Does “Process Improvement” Kill Creativity?

In Auto Industry, Business, Ethics and ideology, Manufacturing, Quality, Technology on 23 January 2009 at 1:58 pm

Early in my career, ISO-9000 was just coming into vogue and my employer, Manpower had earned the honor of being called ISO-9000 certified.  To say the least, the ISO-9000 concept was a little irritating to a young, creative-type:  Processes are documented, standardized, and followed without deviation because deviation yields an inconsistent outcome and inconsistent quality.  Even worse, ISO-9000 principles were being applied by Manpower not to manufacturing but to services, where the human factor was so important.  While people certainly admire the fact that a Hershey bar has the same consistently delicious taste, would the feel the same if the Service Rep at a Manpower office answered the phone in an identical manner every time, smiled at visitors in the identical manner and greeting them with the same Mr. or Ms. in the same robotic way?  Somehow, ISO-9000 seemed to be forcing the soul out of services and driving creativity out of the American worker.  This would not stand.
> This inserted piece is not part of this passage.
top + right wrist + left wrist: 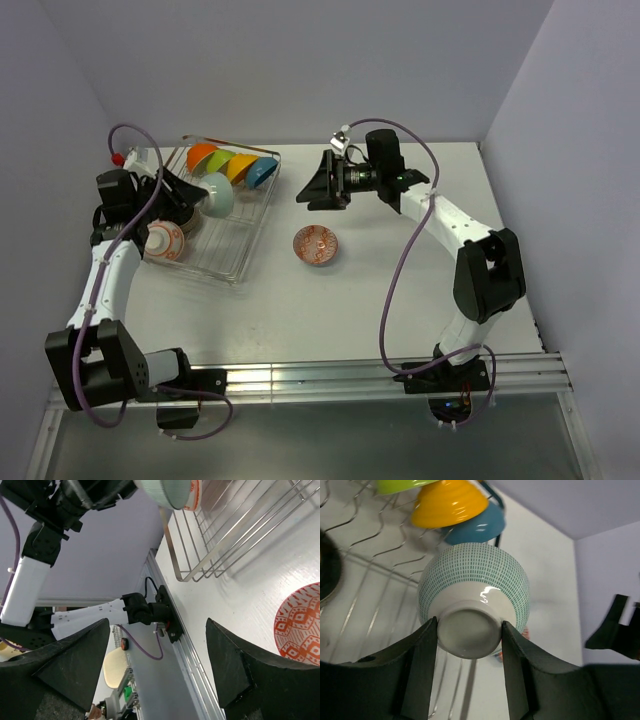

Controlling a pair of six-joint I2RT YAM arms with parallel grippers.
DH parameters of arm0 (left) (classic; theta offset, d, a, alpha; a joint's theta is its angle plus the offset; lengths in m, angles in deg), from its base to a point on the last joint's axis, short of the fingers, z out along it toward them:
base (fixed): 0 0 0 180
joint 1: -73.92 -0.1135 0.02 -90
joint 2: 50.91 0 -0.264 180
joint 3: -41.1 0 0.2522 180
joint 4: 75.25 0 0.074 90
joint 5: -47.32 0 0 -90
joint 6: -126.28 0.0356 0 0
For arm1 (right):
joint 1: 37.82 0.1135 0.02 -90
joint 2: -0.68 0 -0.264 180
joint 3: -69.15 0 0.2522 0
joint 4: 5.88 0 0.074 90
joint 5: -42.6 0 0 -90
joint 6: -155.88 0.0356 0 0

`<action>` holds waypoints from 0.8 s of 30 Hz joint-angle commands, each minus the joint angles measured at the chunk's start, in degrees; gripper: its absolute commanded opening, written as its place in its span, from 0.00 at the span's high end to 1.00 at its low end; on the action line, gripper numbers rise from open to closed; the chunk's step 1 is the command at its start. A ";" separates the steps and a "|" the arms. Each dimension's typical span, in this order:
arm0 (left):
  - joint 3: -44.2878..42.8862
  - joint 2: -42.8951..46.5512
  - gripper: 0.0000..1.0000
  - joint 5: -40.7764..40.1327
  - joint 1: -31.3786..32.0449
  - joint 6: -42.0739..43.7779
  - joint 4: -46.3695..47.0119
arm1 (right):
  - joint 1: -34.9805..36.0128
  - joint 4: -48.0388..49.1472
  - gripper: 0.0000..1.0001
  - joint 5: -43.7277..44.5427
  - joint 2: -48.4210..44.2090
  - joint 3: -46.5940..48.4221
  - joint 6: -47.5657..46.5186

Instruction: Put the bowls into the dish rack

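The silver wire dish rack (235, 255) stands at the back left. Orange (203, 155), green (222, 160), yellow (243, 166) and blue (263, 172) bowls stand on edge in a row at its far end. An orange-and-white patterned bowl (165, 240) lies in its near left corner. My left gripper (203, 197) is shut on the foot of a white bowl with teal dashes (475, 575), held over the rack (370, 580) beside the blue bowl (480, 527). A red patterned bowl (317, 245) sits upright on the table, also in the right wrist view (300, 630). My right gripper (315, 185) is open and empty, above the table.
The rack's near corner (200, 570) lies left of the red bowl. The metal rail (350, 378) runs along the table's front edge. Walls close in at the back and both sides.
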 commanded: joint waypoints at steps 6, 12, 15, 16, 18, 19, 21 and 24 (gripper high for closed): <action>-3.46 -3.98 1.00 -4.91 0.22 12.78 -5.78 | -1.38 -8.21 0.15 0.58 -2.83 4.14 -7.65; -6.01 -8.55 1.00 -9.99 2.41 17.17 -8.33 | -1.39 -9.89 0.15 0.32 -2.22 3.71 -9.15; -7.86 -11.10 1.00 -12.02 4.69 19.28 -10.18 | -1.39 -10.85 0.15 0.49 -1.95 3.79 -10.20; -8.38 -11.80 1.00 -13.42 6.09 20.42 -10.62 | -1.39 -11.29 0.15 0.49 -1.86 4.05 -10.64; -9.79 -13.91 1.00 -15.01 7.33 21.22 -11.58 | -1.39 -12.43 0.15 0.93 -1.69 3.97 -11.78; -10.23 -14.61 1.00 -16.41 8.30 21.66 -11.85 | -1.47 -13.31 0.14 1.46 -1.77 3.71 -12.31; -11.37 -16.29 1.00 -17.21 9.01 21.92 -12.03 | -1.39 -14.10 0.14 1.81 -1.95 3.44 -13.72; -12.34 -17.78 1.00 -19.67 11.80 22.63 -12.20 | -1.56 -15.33 0.14 1.99 -2.04 2.91 -14.86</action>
Fast forward nearly twenty years and I am now the devil I once cursed.  A leader of IT endeavors of all kinds, I regularly propose improvements to and then standardize processes for the company and clients I serve. To-be diagrams evolve into Standard Operating Procedures (SOPs), guidelines or end-user documentation. Similarly, systems are built with virtual guard rails that keep users from driving off the side of a digital cliff, enforcing the business rules and guidelines that are at times irritating and often restrictive, forcing workers to not only perform the same task repeatedly, but forcing them to do it in exactly the same way for sake of consistency.

Staring the enemy in the eye every time I pass a mirror, I think about what I’ve done. With such limits and constraints, how can creativity establish a foothold, much less flourish?  Have I not killed the entrepreneurial spirit of co-workers and end-users, alike?  With all these constraints, how many good ideas have been stifled, delayed or killed? Has the work I’ve done under the banner “Process Improvement” standardized our work to the point that we’re all nothing more than automatons?
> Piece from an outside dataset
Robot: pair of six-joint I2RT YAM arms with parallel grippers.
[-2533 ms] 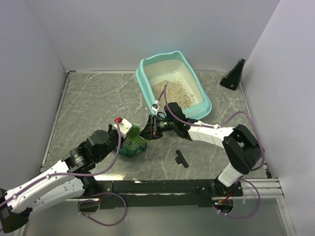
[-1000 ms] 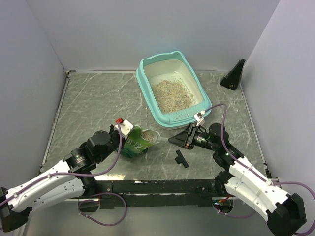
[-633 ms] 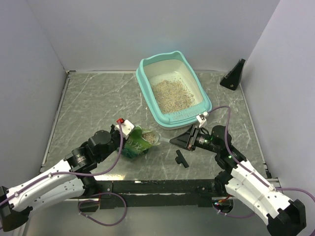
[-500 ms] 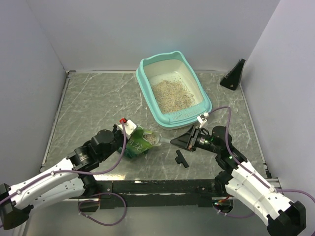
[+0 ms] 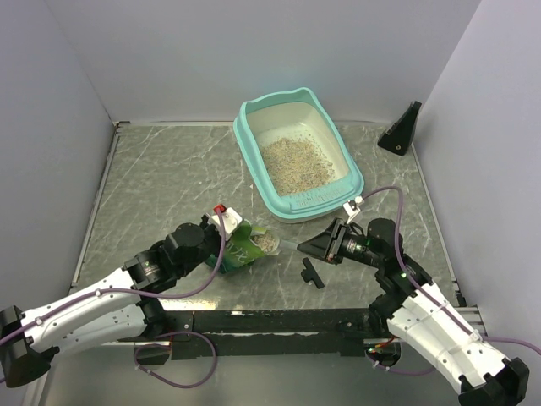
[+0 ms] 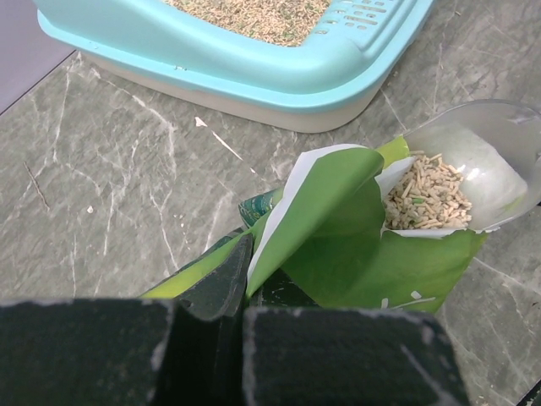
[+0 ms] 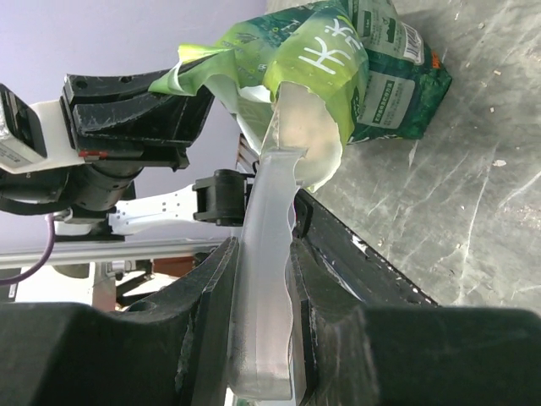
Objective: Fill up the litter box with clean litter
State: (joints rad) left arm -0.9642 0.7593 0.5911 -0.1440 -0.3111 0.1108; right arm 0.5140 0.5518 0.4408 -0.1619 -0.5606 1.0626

A big believer in creativity and diverse thinking, I know that the World’s greatest innovations come from ignoring conventional wisdom and trying something a different way, so these questions are not trivial.  I think my answer, however, comes from two disparate figures:  Geoffrey A. Moore and Kiichiro Toyoda.

For those of you who don’t know Moore, he’s a business geek’s ultimate hero — the man behind the technology adoption lifecycle, Crossing the Chasm, and Dealing with Darwin.  It is in Dealing with Darwin that Moore introduces the concept of reallocating business resources from context to core.  Context is all that work done by employees that does NOT separate your business from its competitors.  Cores represents all work that is critical to delivering your products or services uniquely; core helps to separate you from your competitors and is the leading driver of innovation.  According to Moore, businesses spend far too much of their time (80%) in context activities and far too little in core (20%) involved in the core.
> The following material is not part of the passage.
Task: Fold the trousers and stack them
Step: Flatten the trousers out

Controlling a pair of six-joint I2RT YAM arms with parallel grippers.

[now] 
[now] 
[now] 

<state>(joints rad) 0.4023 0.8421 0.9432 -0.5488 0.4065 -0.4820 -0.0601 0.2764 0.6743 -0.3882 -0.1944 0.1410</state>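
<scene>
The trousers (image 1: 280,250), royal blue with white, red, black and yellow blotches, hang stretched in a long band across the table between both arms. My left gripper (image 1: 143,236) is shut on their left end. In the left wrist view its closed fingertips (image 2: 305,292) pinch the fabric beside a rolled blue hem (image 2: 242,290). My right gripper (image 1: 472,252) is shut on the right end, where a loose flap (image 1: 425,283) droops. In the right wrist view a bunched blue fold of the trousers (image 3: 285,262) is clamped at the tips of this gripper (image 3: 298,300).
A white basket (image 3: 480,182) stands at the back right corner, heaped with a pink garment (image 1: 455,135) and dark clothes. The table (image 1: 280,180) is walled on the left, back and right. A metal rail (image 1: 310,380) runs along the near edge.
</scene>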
Let’s apply this to process improvement and process standardization.  These exercises provide a window for innovation, then they lock down a process so that it yields consistent results.  They also reduce a business’ emphasis on context activities by removing unnecessary steps and automating once-manual processes.  So, more time can be spent on the core, where a business can differentiate itself, developing new products or services with the creative mind.

Kiichiro Toyoda had a similar mindset nearly fifty years earlier when he developed the Kaizen philosophy of continuous improvement and the lean manufacturing concept targeting the elimination of waste.   Founder of Toyota Motor Corp, Toyoda had a keen eye that focused human efforts on eliminating waste and improving processes rather than perpetually repeating them without question.  Combined, Kaizen and lean are key reasons why Toyota leads in sales and product quality and why Toyota employees are among the happiest in the industry.

So, considering Toyoda and Moore when reflecting upon my past sins in the areas of process improvement and standardization, I’ve developed a few principles to keep in mind as we standardize:

(1) Wherever possible and cost-effective, automate.  There’s no sense in having people do work that a machine or computer can do faster and more consistently, especially when this is sure to dull the human capacity for innovation.  Instead, people should monitor repetitive processes, not do them.

(2) Involve workers and end-users in innovation.  Your best ideas often come from the line-worker, the front desk staff or a computer system’s end-users.  This also gives them an opportunity to flex their mental muscles.

(3) Focus your employees on creative efforts inside the core.  If you have people who are spending their time trying to marginally improve legacy products or services, redirect them to activities that create new products or radically transform current ones — efforts that will benefit most from the human capacity toward innovation.

(4) Leave room for creativity and individuality.  Where product quality won’t suffer and humans are involved in production, leave room for creativity and individuality.   This one is the hardest to follow, because we know that a consistent product is best created by a consistent process.  But, avoiding excessive detail in a process leaves room for grass-roots innovation and keeps the human mind engaged.

(5) Build a World that is Human-Centric.  Human beings are inherently creative and intuitive:  We move beyond patterns to think of completely different ways to solve a problem, create art or experience life.  All of the products, services and processes that we create need to remain human-centric, recognizing that they exist for the benefit of humans and to add value to the human experience.

Looking back at my list, I’m not fully satisfied that I’ve slayed the demon who kills creativity in the name of process and quality. Nor am I certain that there’s an easy way to balance the need for high quality with the need for innovation and human creativity.  But, at least I have a set of principles to follow to measure my progress.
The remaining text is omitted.